Studio album by AFI
- Released: October 22, 2013
- Recorded: EastWest Studios, Los Angeles, California
- Genre: Gothic rock; alternative rock;
- Length: 49:21
- Label: Republic
- Producer: Gil Norton

AFI chronology
| Crash Love (2009) | Burials (2013) | AFI (2017) |

Singles from Burials
- "I Hope You Suffer" Released: July 22, 2013; "17 Crimes" Released: August 6, 2013; "The Conductor" Released: October 1, 2013; "A Deep Slow Panic" Released: February 24, 2014; "Heart Stops" Released: August 22, 2014;

= Burials (album) =

Burials is the ninth studio album by American rock band AFI. It was released on October 22, 2013, through Republic Records.

In a statement regarding the album, AFI frontman Davey Havok said, "This record is of silence, and the burials that result from that silence. It's of betrayal, cruelty, weakness, anxiety, panic – deep and slow – despair, injury and loss. And in this it is shamefully honest and resolutely unforgiving."

==Conception and composition==
Vocalist Davey Havok has said the album has the darkest lyrics of any AFI album. In contrast to previous releases, Havok described Burials as being "very layered and very rich", adding that it was "far, far less straightforward than what we did on the last record, which – much like every record we create – was the result of a natural growth, a natural indication of where we are as songwriters now". This is the first AFI album to credit songwriters individually, as opposed to the band as a whole, since 1997's Shut Your Mouth and Open Your Eyes.

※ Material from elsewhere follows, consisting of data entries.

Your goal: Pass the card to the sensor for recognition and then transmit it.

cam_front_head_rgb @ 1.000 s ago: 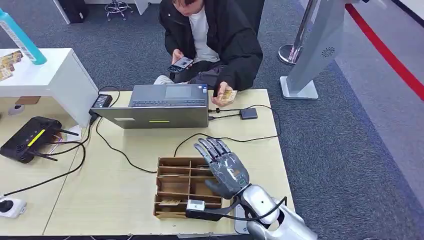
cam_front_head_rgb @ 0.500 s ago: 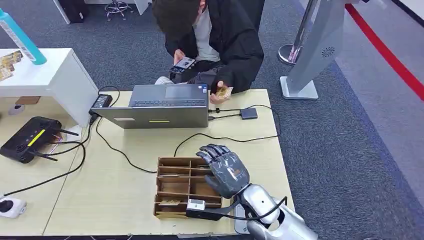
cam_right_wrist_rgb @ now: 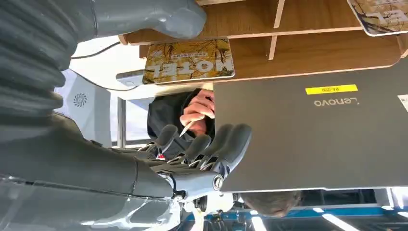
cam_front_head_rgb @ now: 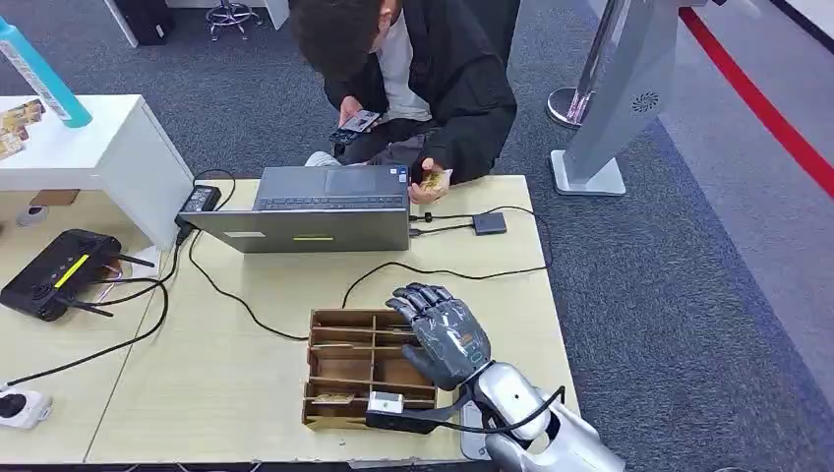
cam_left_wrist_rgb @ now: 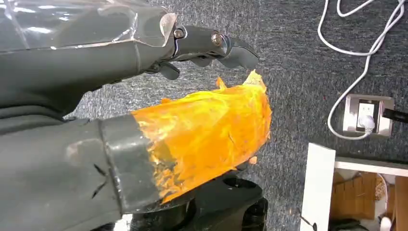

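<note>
The right hand hovers over the brown wooden compartment tray, fingers curled, holding nothing. The left hand hangs above grey carpet, fingers apart, empty. A person grips a yellow card beside the grey laptop.

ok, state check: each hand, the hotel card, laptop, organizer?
right hand: empty, fingers curled, above the organizer
left hand: empty, hanging over carpet
hotel card: lying in an organizer slot
cardboard organizer: on the table
laptop: open, facing the person
</note>
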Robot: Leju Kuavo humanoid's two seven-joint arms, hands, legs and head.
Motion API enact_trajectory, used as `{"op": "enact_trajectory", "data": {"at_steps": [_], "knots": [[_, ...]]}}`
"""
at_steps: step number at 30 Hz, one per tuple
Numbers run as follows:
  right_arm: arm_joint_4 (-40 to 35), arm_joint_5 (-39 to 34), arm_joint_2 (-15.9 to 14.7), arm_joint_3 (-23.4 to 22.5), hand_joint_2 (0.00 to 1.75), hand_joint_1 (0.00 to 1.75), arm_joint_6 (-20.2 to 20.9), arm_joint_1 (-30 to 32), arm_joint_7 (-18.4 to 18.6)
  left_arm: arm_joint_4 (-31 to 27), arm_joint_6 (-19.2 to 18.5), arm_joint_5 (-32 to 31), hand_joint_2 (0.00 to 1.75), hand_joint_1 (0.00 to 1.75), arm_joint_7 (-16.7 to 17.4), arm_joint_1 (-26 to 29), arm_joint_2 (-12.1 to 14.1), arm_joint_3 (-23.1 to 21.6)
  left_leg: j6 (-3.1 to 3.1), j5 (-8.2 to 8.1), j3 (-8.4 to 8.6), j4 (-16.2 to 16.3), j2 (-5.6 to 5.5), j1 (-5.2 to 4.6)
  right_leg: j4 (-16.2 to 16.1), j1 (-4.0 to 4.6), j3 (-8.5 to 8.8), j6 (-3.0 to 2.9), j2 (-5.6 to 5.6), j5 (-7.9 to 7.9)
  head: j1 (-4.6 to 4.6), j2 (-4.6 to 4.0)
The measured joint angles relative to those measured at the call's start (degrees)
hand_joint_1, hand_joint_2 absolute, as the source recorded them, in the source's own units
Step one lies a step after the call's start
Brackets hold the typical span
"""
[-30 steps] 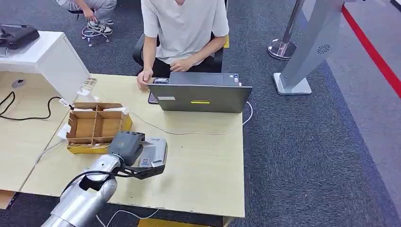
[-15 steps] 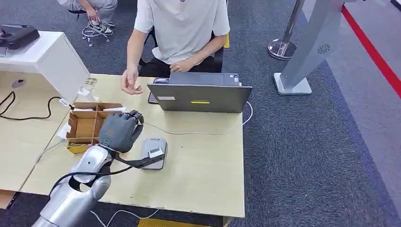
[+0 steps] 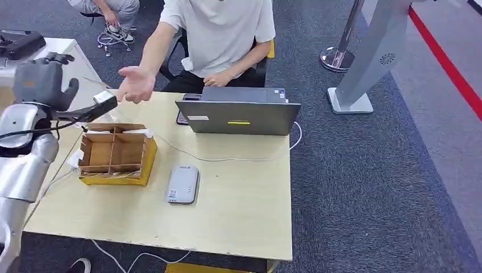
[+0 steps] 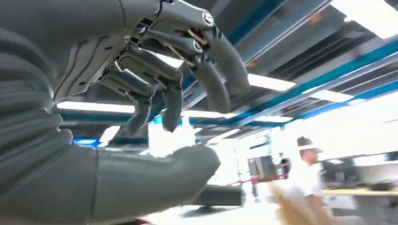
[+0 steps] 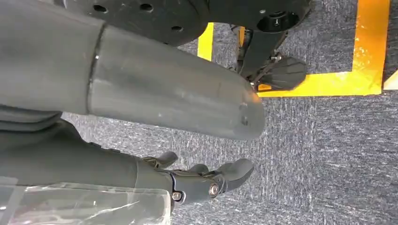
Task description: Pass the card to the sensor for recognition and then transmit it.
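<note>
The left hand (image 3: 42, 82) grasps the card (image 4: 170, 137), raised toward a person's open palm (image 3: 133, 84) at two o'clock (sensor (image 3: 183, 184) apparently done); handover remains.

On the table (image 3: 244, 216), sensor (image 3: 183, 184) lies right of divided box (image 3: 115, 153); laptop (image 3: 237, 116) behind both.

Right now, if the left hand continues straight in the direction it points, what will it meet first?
Most likely the person's open palm. The grey left hand is raised beside the brown divided cardboard box and reaches toward that palm. The card is not clearly visible, and depth is uncertain.
</note>
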Motion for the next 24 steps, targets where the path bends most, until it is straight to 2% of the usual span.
{"op": "enact_trajectory", "data": {"at_steps": [3,8,24], "knots": [[0.00,0.17,0.00,0.04,0.00,0.00,0.61,-0.17,0.22,3.95,1.09,0.87,1.75,0.00,-0.28,-0.67,1.33,1.72,0.00,0.00,-0.03,0.00,-0.06,0.02,0.00,0.02,0.00,-0.02,-0.05,-0.02,0.02,0.00],[0.00,0.44,0.00,0.07,0.00,0.00,0.94,-0.41,0.35,6.57,1.99,1.27,1.75,0.00,-0.17,-0.12,2.16,2.51,0.00,0.00,-0.10,0.00,-0.09,0.02,-0.01,0.03,-0.01,-0.01,-0.10,-0.02,0.04,0.00],[0.00,0.52,0.00,0.07,0.00,0.00,0.66,-0.44,0.35,6.68,1.94,1.88,1.75,0.00,0.15,4.65,2.10,3.38,-0.01,0.00,-0.08,0.01,-0.06,0.03,-0.02,0.03,-0.04,-0.02,-0.09,-0.02,0.00,0.00]]}}
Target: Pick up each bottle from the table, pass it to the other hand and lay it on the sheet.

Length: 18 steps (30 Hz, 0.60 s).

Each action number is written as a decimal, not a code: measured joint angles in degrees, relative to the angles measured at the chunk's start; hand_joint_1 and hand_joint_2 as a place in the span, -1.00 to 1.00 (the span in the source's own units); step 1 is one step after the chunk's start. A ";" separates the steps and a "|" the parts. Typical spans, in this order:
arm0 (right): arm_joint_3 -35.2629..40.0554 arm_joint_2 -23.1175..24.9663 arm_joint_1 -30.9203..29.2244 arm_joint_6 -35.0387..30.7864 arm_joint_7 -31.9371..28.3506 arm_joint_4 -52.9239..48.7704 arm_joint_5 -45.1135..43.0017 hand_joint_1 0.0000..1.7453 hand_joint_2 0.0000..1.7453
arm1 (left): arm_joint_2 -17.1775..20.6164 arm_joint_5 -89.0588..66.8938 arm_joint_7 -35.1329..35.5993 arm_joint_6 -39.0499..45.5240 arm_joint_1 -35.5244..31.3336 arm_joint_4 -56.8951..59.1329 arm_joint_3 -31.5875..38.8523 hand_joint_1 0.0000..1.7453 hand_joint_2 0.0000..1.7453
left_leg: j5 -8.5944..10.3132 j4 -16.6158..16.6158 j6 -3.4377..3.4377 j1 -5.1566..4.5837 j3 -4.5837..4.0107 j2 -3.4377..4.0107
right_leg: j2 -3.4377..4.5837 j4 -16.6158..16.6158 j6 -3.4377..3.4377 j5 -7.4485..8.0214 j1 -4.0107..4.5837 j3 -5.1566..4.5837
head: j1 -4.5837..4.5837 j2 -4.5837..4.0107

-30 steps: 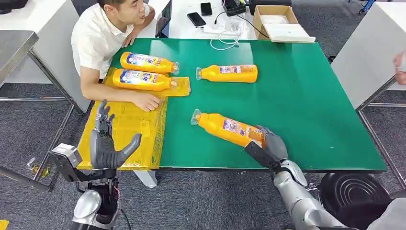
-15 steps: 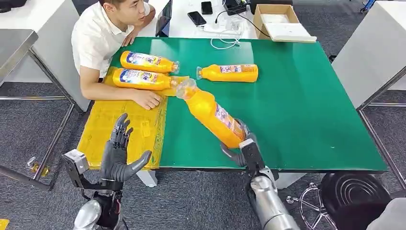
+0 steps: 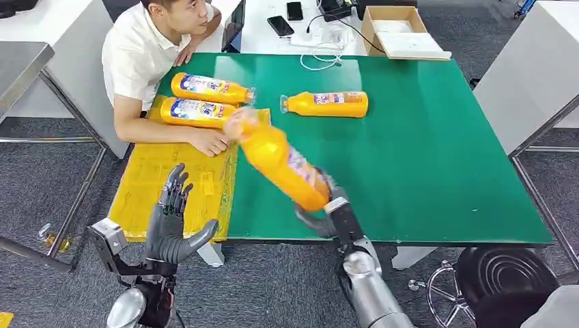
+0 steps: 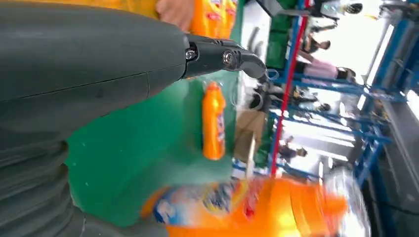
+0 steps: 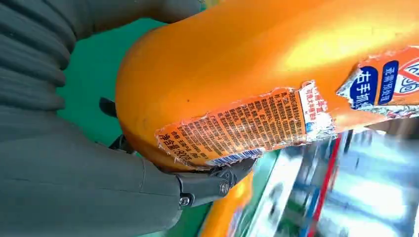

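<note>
While my right hand (image 3: 326, 213) fingers wrap the raised bottle (image 3: 278, 162) base above the counter (image 3: 423, 157), my left hand (image 3: 172, 222) fingers stand spread, holding nothing.

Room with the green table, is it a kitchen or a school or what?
Probably a robot test lab or workshop, not a kitchen. A person sits watching at the green table, a white desk behind holds phones and cables, and the left wrist view shows blue metal racks.
</note>
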 measured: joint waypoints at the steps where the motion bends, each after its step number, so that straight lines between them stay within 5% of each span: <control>1: 1.80 0.13 -0.01 0.41 -0.15 0.09 0.71 1.00 1.00 | -0.02 -0.02 0.00 -0.35 0.00 -0.07 -0.17 -1.00 1.00 | 0.00 0.00 0.00 0.00 0.00 0.00 | 0.00 0.00 0.00 0.00 0.00 -0.01 | 0.00 0.00; 18: 18.26 3.24 -2.65 -0.31 -2.60 5.11 3.58 1.00 1.00 | -1.22 4.76 1.07 -4.57 -3.69 1.84 -3.19 -1.00 1.00 | 0.01 0.00 -0.01 -0.02 -0.01 -0.01 | 0.00 -0.01 0.00 0.01 -0.01 -0.02 | 0.00 0.00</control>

==Recording and production==
The band worked with producer Gil Norton and engineer Andrew Scheps, while recording Burials in Los Angeles, California.

==Release==
From April to June 2013, five black-and-white teaser videos were released on AFI's website.
The band was later announced to play Riot Fest 2013, as well as being signed to Republic Records.
On July 18, AFI's website was replaced with the single cover for "I Hope You Suffer" and a stream of the new song, which was made available for purchase on July 23; the same day, the album's title and release date were announced.
On July 31, a music video was released for "I Hope You Suffer" Directed by directing duo Brad and Brian Palmer. It contained primarily shots of the band performing the song in black and white and contained similar imagery to the previously released teaser videos that where also created by Brad and Brian Palmer. The teaser videos paved the way for the art direction of the album. Images from the teasers can be seen on the inner sleeve and back of both the vinyl and CD releases.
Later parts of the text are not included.